The answer must repeat every record exactly, with all pictures omitted.

Dataset records:
________

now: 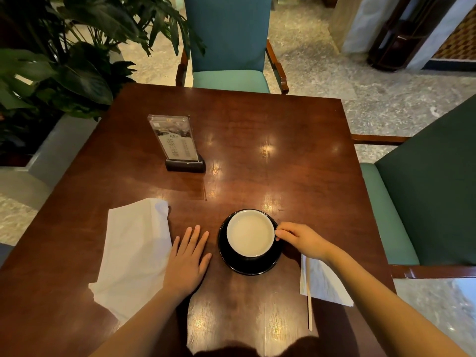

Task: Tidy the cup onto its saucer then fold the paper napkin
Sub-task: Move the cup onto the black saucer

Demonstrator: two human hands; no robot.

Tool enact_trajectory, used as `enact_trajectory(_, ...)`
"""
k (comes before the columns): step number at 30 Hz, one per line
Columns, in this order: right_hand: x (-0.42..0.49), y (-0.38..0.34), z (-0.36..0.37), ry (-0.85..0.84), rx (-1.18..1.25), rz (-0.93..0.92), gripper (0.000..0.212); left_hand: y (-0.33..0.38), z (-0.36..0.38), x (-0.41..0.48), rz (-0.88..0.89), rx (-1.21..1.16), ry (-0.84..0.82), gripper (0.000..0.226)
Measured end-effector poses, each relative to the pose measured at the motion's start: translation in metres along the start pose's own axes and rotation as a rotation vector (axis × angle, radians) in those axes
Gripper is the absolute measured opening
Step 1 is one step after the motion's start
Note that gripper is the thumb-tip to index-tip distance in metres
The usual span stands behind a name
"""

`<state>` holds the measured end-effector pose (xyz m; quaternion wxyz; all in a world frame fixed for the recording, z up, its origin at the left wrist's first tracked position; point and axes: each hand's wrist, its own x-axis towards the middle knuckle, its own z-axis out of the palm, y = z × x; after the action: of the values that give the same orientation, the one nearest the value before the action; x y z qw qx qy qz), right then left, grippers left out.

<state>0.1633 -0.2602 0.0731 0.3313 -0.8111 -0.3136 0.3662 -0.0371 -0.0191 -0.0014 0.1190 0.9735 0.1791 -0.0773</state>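
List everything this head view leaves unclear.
- Cup handle: head view, covered by fingers of the right hand.
- Menu stand print: head view, too small and blurred to read.
- Large napkin, right edge: head view, partly under the left hand and forearm.
- Small napkin, top corner: head view, hidden by the right wrist.

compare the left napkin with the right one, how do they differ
The left napkin looks larger and lies mostly in plain view; the right napkin looks smaller and is partly hidden under the right forearm. A wooden stick lies across the right napkin; the left napkin carries none. Both are white and lie on the table.
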Motion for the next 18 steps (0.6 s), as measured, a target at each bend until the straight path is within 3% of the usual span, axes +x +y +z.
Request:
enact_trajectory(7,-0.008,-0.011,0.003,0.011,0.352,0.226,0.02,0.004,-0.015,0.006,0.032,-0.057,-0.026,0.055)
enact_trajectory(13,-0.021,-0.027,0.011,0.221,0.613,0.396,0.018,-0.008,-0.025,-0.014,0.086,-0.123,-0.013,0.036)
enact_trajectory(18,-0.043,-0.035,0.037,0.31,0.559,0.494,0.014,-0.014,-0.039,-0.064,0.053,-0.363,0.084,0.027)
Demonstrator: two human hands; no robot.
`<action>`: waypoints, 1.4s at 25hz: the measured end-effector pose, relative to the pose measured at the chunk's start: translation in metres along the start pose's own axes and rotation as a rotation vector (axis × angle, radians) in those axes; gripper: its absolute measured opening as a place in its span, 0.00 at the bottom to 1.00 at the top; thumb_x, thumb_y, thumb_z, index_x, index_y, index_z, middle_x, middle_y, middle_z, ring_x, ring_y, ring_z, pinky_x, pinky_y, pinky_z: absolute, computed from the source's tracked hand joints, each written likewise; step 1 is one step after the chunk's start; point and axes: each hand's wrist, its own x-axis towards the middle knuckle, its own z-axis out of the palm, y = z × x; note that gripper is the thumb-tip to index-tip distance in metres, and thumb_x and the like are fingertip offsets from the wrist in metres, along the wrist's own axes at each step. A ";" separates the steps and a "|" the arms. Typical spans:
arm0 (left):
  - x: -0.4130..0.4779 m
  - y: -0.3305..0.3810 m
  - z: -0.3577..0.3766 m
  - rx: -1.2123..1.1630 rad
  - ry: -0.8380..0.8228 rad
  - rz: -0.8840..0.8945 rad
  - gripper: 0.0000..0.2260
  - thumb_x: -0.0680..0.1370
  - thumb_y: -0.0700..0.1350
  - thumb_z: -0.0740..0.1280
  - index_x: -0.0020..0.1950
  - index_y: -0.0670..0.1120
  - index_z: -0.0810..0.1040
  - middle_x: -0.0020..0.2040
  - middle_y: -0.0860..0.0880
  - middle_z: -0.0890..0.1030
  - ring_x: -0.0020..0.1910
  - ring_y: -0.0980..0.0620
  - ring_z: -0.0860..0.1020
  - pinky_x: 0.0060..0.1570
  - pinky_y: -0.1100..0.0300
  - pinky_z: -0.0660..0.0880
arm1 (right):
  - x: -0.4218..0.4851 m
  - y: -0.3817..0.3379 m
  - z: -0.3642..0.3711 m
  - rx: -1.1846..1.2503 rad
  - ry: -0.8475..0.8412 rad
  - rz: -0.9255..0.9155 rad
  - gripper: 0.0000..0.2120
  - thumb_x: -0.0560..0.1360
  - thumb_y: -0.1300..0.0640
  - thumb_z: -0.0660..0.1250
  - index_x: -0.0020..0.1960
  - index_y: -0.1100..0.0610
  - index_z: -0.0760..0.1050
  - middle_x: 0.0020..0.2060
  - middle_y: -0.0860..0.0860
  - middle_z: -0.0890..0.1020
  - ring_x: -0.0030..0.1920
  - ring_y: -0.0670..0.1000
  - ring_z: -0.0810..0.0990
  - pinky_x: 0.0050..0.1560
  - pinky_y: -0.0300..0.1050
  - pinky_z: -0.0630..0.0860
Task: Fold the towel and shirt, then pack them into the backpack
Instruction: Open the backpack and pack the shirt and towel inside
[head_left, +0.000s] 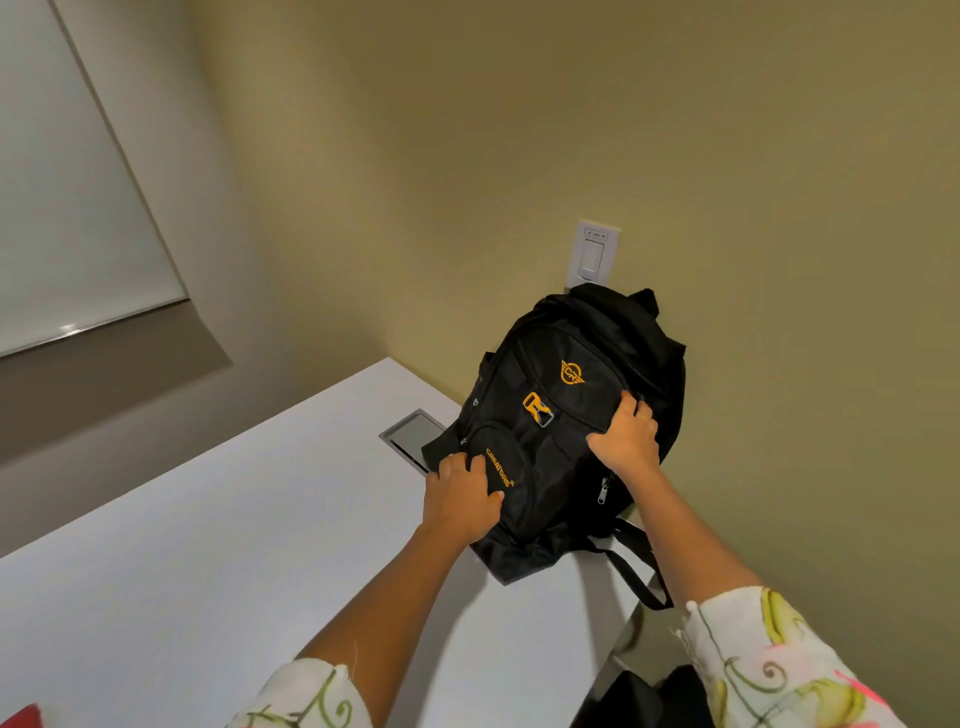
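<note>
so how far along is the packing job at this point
Looks late in the job, though I can't confirm it. Done: no towel or shirt lies on the visible white table, so they may already be packed; the inside is hidden. In hand: both hands rest on the black backpack, left hand on its lower front, right hand by the side zipper line. Left: possibly zipping it closed.

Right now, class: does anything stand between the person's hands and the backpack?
Nothing visible does. The left hand rests on the lower front pocket of the backpack, and the right hand grips its upper front. Neither towel nor shirt can be identified.
</note>
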 end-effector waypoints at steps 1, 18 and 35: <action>0.003 0.006 0.003 -0.001 -0.010 0.008 0.27 0.80 0.57 0.59 0.75 0.46 0.61 0.73 0.42 0.64 0.73 0.42 0.61 0.69 0.46 0.62 | 0.010 0.005 -0.003 0.090 -0.015 0.030 0.44 0.71 0.55 0.72 0.78 0.59 0.49 0.75 0.60 0.56 0.73 0.62 0.59 0.68 0.58 0.65; 0.050 0.068 0.002 -0.235 0.079 0.092 0.47 0.71 0.70 0.64 0.79 0.44 0.50 0.79 0.46 0.56 0.77 0.47 0.56 0.70 0.46 0.61 | -0.015 -0.066 -0.019 0.113 -0.119 0.055 0.14 0.71 0.51 0.65 0.49 0.61 0.72 0.55 0.58 0.78 0.57 0.62 0.76 0.49 0.48 0.73; 0.001 -0.016 -0.037 0.007 0.168 0.031 0.11 0.75 0.44 0.63 0.56 0.44 0.74 0.44 0.44 0.80 0.45 0.39 0.80 0.47 0.50 0.71 | -0.039 -0.171 -0.043 -0.305 -0.284 -0.372 0.08 0.75 0.59 0.64 0.41 0.63 0.75 0.41 0.60 0.82 0.42 0.60 0.83 0.44 0.49 0.81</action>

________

Exercise result:
now: 

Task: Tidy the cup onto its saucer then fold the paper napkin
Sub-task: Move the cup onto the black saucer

Demonstrator: two human hands; no robot.

Tool enact_trajectory, used as `enact_trajectory(_, ...)`
"""
k (comes before the columns): step number at 30 Hz, one per line
Columns, in this order: right_hand: x (-0.42..0.49), y (-0.38..0.34), z (-0.36..0.37), ry (-0.85..0.84), rx (-1.18..1.25), rz (-0.93..0.92), gripper (0.000..0.212); left_hand: y (-0.33..0.38), z (-0.36..0.38), x (-0.41..0.48), rz (-0.88..0.89), rx (-1.21..1.16), ry (-0.84..0.82), gripper (0.000..0.226)
Measured end-effector poses, each relative to the pose measured at the motion's start: translation in metres along the start pose's own axes and rotation as a rotation vector (axis × angle, radians) in those axes
Gripper is the absolute measured opening
Step 1 is one step after the motion's start
Note that gripper is the thumb-tip to index-tip distance in metres
The usual span stands behind a name
"""

`<state>` holds the measured end-effector pose (xyz m; quaternion wxyz; all in a world frame fixed for the recording, z up, its origin at the left wrist's first tracked position; point and axes: each hand's wrist, its own x-axis towards the middle knuckle, its own z-axis out of the palm, y = z × x; after the action: of the values that give the same orientation, the one nearest the value before the action; x y z qw qx qy qz), right then left, grippers left out.

<state>0.1633 -0.2602 0.0731 0.3313 -0.8111 -0.3136 0.3662 -0.0371 -0.0191 -0.0014 0.1190 0.9735 0.1791 -0.0773</state>
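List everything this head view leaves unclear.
- Cup handle: head view, covered by fingers of the right hand.
- Menu stand print: head view, too small and blurred to read.
- Large napkin, right edge: head view, partly under the left hand and forearm.
- Small napkin, top corner: head view, hidden by the right wrist.

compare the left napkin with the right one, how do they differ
The left napkin looks larger and lies mostly in plain view; the right napkin looks smaller and is partly hidden under the right forearm. A wooden stick lies across the right napkin; the left napkin carries none. Both are white and lie on the table.
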Motion for the next 18 steps (0.6 s), as measured, a target at each bend until the straight path is within 3% of the usual span, axes +x +y +z.
Request:
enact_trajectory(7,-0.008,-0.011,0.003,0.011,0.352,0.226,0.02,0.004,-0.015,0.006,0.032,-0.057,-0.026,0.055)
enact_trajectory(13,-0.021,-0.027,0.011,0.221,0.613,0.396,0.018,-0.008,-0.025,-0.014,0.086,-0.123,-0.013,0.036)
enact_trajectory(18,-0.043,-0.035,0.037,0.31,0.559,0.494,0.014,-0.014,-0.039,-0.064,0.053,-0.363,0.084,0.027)
Demonstrator: two human hands; no robot.
`<action>`: waypoints, 1.4s at 25hz: the measured end-effector pose, relative to the pose measured at the chunk's start: translation in metres along the start pose's own axes and rotation as a rotation vector (axis × angle, radians) in those axes; gripper: its absolute measured opening as a place in its span, 0.00 at the bottom to 1.00 at the top; thumb_x, thumb_y, thumb_z, index_x, index_y, index_z, middle_x, middle_y, middle_z, ring_x, ring_y, ring_z, pinky_x, pinky_y, pinky_z: absolute, computed from the source's tracked hand joints, each written likewise; step 1 is one step after the chunk's start; point and axes: each hand's wrist, its own x-axis towards the middle knuckle, its own z-axis out of the palm, y = z × x; note that gripper is the thumb-tip to index-tip distance in metres, and thumb_x and the like are fingertip offsets from the wrist in metres, along the wrist's own axes at each step. A ";" separates the steps and a "|" the arms. Typical spans:
arm0 (left):
  - x: -0.4130..0.4779 m
  - y: -0.3305..0.3810 m
  - z: -0.3577..0.3766 m
  - rx: -1.2123..1.1630 rad
  - ry: -0.8380..0.8228 rad
  - rz: -0.8840..0.8945 rad
  - gripper: 0.0000..0.2260
  - thumb_x: -0.0680..0.1370
  - thumb_y: -0.0700..0.1350
  - thumb_z: -0.0740..0.1280
  - index_x: -0.0020..0.1950
  - index_y: -0.0670..0.1120
  - index_z: -0.0810..0.1040
  - middle_x: -0.0020..0.2040
  - middle_y: -0.0860..0.0880
  - middle_z: -0.0890..0.1030
  - ring_x: -0.0020..0.1910
  - ring_y: -0.0980..0.0620
  - ring_z: -0.0860..0.1020
  - pinky_x: 0.0060..0.1570
  - pinky_y: -0.1100..0.0300
  - pinky_z: -0.0660..0.0880
arm1 (right):
  - x: -0.4218..0.4851 m
  - y: -0.3817..0.3379 m
  - z: -0.3642..0.3711 m
  - rx: -1.1846..1.2503 rad
  - ry: -0.8475..0.8412 rad
  - rz: -0.9255..0.9155 rad
  - gripper: 0.0000..0.2120
  - thumb_x: -0.0560..0.1360
  - thumb_y: -0.1300..0.0640
  - thumb_z: -0.0660..0.1250
  - index_x: -0.0020..0.1960
  - index_y: -0.1100..0.0610
  - index_z: -0.0760..0.1050
  - middle_x: 0.0020..0.2060
  - middle_y: -0.0860..0.0860
  - middle_z: -0.0890..0.1020
  - ring_x: -0.0030..0.1920
  - ring_y: -0.0670..0.1000
  - ring_z: -0.0810..0.0990
  - pinky_x: 0.0050..0.1560
  - pinky_y: -0.0300..0.1050
  - pinky_z: -0.0630..0.0860
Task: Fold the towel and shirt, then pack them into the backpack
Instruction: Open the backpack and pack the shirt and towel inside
[head_left, +0.000s] 
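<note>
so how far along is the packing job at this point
Looks late in the job, though I can't confirm it. Done: no towel or shirt lies on the visible white table, so they may already be packed; the inside is hidden. In hand: both hands rest on the black backpack, left hand on its lower front, right hand by the side zipper line. Left: possibly zipping it closed.

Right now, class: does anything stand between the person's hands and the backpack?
Nothing visible does. The left hand rests on the lower front pocket of the backpack, and the right hand grips its upper front. Neither towel nor shirt can be identified.
</note>
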 end-effector waypoints at steps 1, 18 and 35: <action>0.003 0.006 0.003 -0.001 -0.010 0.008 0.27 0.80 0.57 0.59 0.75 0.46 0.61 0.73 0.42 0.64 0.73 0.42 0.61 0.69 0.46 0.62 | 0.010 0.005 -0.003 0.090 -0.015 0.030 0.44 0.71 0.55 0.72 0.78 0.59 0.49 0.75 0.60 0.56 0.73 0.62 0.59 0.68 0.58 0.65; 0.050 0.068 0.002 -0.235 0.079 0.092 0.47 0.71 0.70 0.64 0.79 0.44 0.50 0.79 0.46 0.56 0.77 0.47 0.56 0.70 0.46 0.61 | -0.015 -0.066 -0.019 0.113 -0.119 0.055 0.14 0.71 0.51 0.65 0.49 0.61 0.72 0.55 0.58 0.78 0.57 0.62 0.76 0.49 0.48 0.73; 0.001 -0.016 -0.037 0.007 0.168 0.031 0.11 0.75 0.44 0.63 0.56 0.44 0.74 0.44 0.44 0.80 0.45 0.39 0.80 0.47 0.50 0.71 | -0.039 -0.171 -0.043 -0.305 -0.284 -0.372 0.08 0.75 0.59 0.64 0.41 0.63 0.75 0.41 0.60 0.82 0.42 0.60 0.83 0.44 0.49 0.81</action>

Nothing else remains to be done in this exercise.